What follows is a listing. Return every line of it exactly.

*** Records for this exercise ***

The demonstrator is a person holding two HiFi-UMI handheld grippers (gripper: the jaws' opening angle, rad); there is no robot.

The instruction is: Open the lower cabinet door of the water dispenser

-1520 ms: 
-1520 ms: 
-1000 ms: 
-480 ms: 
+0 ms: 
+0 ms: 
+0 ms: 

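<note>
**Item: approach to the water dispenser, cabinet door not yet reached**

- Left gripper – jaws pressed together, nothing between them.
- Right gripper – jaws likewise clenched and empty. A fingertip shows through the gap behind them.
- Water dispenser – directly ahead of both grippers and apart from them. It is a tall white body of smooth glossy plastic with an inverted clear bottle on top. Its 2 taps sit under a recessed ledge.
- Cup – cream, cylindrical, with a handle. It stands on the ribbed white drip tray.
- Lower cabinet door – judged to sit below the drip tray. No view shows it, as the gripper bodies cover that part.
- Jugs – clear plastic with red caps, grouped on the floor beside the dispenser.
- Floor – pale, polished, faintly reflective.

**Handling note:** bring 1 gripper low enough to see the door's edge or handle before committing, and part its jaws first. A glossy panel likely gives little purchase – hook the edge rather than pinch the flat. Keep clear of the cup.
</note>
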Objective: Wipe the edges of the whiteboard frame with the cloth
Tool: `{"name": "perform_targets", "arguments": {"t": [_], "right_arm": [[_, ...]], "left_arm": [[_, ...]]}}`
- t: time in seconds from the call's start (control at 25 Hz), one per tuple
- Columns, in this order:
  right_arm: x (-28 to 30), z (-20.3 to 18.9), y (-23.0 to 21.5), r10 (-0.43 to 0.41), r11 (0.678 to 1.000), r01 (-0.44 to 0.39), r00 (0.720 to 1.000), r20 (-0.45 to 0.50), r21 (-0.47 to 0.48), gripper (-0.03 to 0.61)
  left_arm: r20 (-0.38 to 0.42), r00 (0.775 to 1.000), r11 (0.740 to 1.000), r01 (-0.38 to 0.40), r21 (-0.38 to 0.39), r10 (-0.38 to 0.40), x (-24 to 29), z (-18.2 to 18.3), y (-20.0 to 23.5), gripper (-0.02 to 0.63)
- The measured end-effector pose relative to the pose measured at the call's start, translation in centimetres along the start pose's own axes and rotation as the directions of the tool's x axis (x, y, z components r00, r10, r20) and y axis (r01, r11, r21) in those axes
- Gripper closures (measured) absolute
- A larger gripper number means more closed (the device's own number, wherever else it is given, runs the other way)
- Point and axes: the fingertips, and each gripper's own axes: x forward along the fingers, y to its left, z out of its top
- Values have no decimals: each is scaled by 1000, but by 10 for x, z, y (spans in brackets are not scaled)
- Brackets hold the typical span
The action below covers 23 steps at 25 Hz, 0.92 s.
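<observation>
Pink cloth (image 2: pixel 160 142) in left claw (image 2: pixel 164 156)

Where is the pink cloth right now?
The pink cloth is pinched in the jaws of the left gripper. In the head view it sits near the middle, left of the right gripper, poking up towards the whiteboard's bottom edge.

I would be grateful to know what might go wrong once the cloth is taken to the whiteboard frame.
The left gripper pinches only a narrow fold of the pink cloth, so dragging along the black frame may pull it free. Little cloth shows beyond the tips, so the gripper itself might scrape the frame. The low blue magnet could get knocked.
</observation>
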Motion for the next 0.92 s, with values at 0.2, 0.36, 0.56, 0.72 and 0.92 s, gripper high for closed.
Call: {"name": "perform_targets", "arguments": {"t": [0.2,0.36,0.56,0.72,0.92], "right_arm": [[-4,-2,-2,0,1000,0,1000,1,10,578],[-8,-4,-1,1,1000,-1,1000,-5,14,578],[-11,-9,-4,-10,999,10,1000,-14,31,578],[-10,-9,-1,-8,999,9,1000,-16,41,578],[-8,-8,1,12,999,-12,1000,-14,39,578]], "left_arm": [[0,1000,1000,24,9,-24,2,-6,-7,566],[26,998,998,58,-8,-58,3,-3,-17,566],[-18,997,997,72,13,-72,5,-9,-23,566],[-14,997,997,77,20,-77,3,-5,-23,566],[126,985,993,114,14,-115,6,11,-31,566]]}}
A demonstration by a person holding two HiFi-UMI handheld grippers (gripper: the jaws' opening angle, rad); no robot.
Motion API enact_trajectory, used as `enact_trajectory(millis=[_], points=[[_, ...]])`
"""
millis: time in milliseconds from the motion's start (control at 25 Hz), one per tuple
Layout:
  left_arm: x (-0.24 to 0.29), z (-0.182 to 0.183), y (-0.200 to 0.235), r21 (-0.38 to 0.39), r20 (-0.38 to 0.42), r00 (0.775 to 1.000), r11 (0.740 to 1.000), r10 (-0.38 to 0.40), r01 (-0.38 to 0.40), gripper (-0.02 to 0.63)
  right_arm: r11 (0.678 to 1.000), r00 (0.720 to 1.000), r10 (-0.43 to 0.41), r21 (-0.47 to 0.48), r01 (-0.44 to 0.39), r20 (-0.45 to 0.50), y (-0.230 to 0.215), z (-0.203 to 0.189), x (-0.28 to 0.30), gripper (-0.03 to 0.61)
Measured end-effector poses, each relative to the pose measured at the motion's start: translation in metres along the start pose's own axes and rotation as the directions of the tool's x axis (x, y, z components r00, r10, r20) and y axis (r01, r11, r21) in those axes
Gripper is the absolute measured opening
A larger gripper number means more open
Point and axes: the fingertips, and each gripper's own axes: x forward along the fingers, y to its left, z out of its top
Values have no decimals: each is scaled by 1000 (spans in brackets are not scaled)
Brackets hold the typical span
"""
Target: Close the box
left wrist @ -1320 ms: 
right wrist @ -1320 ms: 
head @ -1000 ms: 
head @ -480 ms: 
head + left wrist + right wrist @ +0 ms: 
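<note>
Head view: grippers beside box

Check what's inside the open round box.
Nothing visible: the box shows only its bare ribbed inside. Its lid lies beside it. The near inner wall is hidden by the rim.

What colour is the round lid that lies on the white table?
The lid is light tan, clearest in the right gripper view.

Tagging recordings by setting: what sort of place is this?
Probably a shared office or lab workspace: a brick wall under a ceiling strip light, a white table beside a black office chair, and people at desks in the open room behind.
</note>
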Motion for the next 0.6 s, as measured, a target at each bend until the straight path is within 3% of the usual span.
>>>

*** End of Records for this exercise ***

Exercise result ->
The demonstrator is a person holding two HiFi-UMI handheld grippers (gripper: the jaws' opening angle, rad); there is no robot.

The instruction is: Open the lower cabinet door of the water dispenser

-1520 ms: 
-1520 ms: 
-1000 ms: 
-480 ms: 
+0 ms: 
+0 ms: 
+0 ms: 

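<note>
**Item: approach to the water dispenser, cabinet door not yet reached**

- Left gripper – jaws pressed together, nothing between them.
- Right gripper – jaws likewise clenched and empty. A fingertip shows through the gap behind them.
- Water dispenser – directly ahead of both grippers and apart from them. It is a tall white body of smooth glossy plastic with an inverted clear bottle on top. Its 2 taps sit under a recessed ledge.
- Cup – cream, cylindrical, with a handle. It stands on the ribbed white drip tray.
- Lower cabinet door – judged to sit below the drip tray. No view shows it, as the gripper bodies cover that part.
- Jugs – clear plastic with red caps, grouped on the floor beside the dispenser.
- Floor – pale, polished, faintly reflective.

**Handling note:** bring 1 gripper low enough to see the door's edge or handle before committing, and part its jaws first. A glossy panel likely gives little purchase – hook the edge rather than pinch the flat. Keep clear of the cup.
</note>
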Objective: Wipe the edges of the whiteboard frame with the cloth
Tool: `{"name": "perform_targets", "arguments": {"t": [_], "right_arm": [[_, ...]], "left_arm": [[_, ...]]}}`
- t: time in seconds from the call's start (control at 25 Hz), one per tuple
- Columns, in this order:
  right_arm: x (-28 to 30), z (-20.3 to 18.9), y (-23.0 to 21.5), r10 (-0.43 to 0.41), r11 (0.678 to 1.000), r01 (-0.44 to 0.39), r00 (0.720 to 1.000), r20 (-0.45 to 0.50), r21 (-0.47 to 0.48), gripper (-0.03 to 0.61)
  left_arm: r20 (-0.38 to 0.42), r00 (0.775 to 1.000), r11 (0.740 to 1.000), r01 (-0.38 to 0.40), r21 (-0.38 to 0.39), r10 (-0.38 to 0.40), x (-24 to 29), z (-18.2 to 18.3), y (-20.0 to 23.5), gripper (-0.02 to 0.63)
- The measured end-effector pose relative to the pose measured at the call's start, translation in centimetres along the start pose's own axes and rotation as the directions of the tool's x axis (x, y, z components r00, r10, r20) and y axis (r01, r11, r21) in those axes
- Gripper closures (measured) absolute
- A larger gripper number means more closed (the device's own number, wherever else it is given, runs the other way)
- Point and axes: the fingertips, and each gripper's own axes: x forward along the fingers, y to its left, z out of its top
- Values have no decimals: each is scaled by 1000, but by 10 for x, z, y (spans in brackets are not scaled)
- Brackets hold the typical span
The action below covers 23 steps at 25 Hz, 0.92 s.
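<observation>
Pink cloth (image 2: pixel 160 142) in left claw (image 2: pixel 164 156)

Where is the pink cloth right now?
The pink cloth is pinched in the jaws of the left gripper. In the head view it sits near the middle, left of the right gripper, poking up towards the whiteboard's bottom edge.

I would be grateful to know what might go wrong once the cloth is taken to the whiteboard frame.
The left gripper pinches only a narrow fold of the pink cloth, so dragging along the black frame may pull it free. Little cloth shows beyond the tips, so the gripper itself might scrape the frame. The low blue magnet could get knocked.
</observation>
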Motion for the next 0.92 s, with values at 0.2, 0.36, 0.56, 0.72 and 0.92 s, gripper high for closed.
Call: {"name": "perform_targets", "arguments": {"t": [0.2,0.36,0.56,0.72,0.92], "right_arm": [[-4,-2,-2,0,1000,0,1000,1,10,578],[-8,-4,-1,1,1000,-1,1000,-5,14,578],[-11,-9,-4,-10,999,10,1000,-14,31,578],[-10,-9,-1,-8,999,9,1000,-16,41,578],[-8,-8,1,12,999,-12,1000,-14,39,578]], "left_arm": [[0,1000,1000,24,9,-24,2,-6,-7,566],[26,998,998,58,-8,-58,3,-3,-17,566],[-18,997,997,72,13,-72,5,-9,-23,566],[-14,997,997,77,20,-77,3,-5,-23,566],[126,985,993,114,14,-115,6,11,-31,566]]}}
A demonstration by a person holding two HiFi-UMI handheld grippers (gripper: the jaws' opening angle, rad); no robot.
Motion API enact_trajectory, used as `enact_trajectory(millis=[_], points=[[_, ...]])`
"""
millis: time in milliseconds from the motion's start (control at 25 Hz), one per tuple
Layout:
  left_arm: x (-0.24 to 0.29), z (-0.182 to 0.183), y (-0.200 to 0.235), r21 (-0.38 to 0.39), r20 (-0.38 to 0.42), r00 (0.775 to 1.000), r11 (0.740 to 1.000), r10 (-0.38 to 0.40), r01 (-0.38 to 0.40), gripper (-0.02 to 0.63)
  right_arm: r11 (0.678 to 1.000), r00 (0.720 to 1.000), r10 (-0.43 to 0.41), r21 (-0.47 to 0.48), r01 (-0.44 to 0.39), r20 (-0.45 to 0.50), y (-0.230 to 0.215), z (-0.203 to 0.189), x (-0.28 to 0.30), gripper (-0.03 to 0.61)
Measured end-effector poses, each relative to the pose measured at the motion's start: translation in metres along the start pose's own axes and rotation as the directions of the tool's x axis (x, y, z components r00, r10, r20) and y axis (r01, r11, r21) in those axes
Gripper is the absolute measured opening
A larger gripper number means more open
Point and axes: the fingertips, and each gripper's own axes: x forward along the fingers, y to its left, z out of its top
Values have no decimals: each is scaled by 1000 (spans in brackets are not scaled)
Brackets hold the typical span
"""
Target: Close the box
left wrist @ -1320 ms: 
right wrist @ -1320 ms: 
head @ -1000 ms: 
head @ -480 ms: 
head + left wrist + right wrist @ +0 ms: 
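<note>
Head view: grippers beside box

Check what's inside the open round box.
Nothing visible: the box shows only its bare ribbed inside. Its lid lies beside it. The near inner wall is hidden by the rim.

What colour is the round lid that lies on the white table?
The lid is light tan, clearest in the right gripper view.

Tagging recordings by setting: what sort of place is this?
Probably a shared office or lab workspace: a brick wall under a ceiling strip light, a white table beside a black office chair, and people at desks in the open room behind.
</note>
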Motion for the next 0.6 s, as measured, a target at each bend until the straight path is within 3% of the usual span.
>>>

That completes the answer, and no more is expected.